### TO DO:
If a line includes the word "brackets", it belongs in the count; state the total for the data below and add nothing.

### DATA TO PROCESS:
-=-=-=-=-

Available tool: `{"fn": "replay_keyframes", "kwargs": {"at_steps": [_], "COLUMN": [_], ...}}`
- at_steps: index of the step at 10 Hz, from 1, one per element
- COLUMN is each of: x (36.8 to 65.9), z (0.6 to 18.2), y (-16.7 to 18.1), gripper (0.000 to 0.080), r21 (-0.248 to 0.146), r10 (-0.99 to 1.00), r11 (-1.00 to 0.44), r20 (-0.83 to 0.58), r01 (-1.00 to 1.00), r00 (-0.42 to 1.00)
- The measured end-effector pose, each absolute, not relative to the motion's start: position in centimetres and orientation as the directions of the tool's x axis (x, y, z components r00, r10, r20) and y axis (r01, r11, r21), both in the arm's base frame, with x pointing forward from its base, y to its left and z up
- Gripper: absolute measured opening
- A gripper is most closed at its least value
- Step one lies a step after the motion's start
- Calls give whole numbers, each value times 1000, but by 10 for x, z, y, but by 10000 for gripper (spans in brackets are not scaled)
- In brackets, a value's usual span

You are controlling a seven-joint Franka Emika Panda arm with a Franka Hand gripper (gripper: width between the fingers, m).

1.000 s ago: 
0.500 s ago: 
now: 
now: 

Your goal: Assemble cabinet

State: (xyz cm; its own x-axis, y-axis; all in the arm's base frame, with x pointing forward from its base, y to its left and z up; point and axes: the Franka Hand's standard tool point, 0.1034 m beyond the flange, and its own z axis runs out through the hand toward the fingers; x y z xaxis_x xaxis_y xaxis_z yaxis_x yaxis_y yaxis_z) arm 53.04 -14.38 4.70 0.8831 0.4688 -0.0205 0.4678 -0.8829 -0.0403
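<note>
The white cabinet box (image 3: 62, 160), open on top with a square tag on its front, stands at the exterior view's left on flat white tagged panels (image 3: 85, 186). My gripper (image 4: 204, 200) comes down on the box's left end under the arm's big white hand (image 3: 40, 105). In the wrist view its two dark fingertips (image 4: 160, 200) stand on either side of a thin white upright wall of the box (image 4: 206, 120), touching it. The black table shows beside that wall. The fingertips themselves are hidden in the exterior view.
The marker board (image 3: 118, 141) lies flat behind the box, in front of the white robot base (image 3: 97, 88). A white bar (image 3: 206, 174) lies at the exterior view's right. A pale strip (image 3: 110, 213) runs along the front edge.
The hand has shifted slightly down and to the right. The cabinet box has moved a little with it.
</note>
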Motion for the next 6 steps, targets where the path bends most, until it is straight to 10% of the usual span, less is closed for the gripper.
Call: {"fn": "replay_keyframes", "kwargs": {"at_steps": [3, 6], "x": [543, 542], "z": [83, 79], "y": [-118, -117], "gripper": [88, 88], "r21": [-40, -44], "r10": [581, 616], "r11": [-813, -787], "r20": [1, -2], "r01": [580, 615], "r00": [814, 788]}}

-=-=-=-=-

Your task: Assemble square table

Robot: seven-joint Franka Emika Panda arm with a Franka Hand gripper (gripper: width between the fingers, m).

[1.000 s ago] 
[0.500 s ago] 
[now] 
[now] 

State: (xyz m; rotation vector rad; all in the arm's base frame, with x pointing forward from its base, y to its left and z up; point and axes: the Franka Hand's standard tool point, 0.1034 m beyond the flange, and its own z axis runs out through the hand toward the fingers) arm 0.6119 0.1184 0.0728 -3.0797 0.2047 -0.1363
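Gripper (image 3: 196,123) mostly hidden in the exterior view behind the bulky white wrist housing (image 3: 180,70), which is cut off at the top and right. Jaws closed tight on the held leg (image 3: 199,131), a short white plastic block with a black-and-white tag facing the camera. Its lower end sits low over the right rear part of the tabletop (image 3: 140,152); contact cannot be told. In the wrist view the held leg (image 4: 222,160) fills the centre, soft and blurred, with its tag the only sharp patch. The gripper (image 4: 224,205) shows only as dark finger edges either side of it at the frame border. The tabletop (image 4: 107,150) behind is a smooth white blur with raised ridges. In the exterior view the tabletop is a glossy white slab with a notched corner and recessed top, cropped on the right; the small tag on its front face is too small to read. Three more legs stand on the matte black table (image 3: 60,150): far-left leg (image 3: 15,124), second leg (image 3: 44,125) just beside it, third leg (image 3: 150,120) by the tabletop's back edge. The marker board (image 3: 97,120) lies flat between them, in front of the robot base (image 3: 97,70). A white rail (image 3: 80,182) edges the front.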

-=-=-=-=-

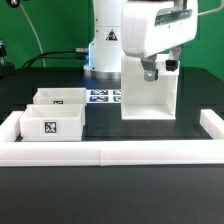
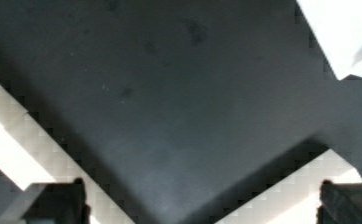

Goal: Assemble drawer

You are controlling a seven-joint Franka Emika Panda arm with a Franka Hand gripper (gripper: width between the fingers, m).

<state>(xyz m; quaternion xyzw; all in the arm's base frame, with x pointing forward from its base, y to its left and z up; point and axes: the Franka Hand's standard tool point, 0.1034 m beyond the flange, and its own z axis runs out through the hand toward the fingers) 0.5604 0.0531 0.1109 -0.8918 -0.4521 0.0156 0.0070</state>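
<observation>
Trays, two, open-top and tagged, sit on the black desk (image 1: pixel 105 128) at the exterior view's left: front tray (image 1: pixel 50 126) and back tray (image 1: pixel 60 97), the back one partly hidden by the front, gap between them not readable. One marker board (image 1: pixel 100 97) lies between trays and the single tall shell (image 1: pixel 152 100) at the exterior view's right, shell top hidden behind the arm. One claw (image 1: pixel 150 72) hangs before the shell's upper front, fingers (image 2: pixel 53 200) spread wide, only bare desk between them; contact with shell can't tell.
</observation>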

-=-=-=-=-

### RESPONSE:
2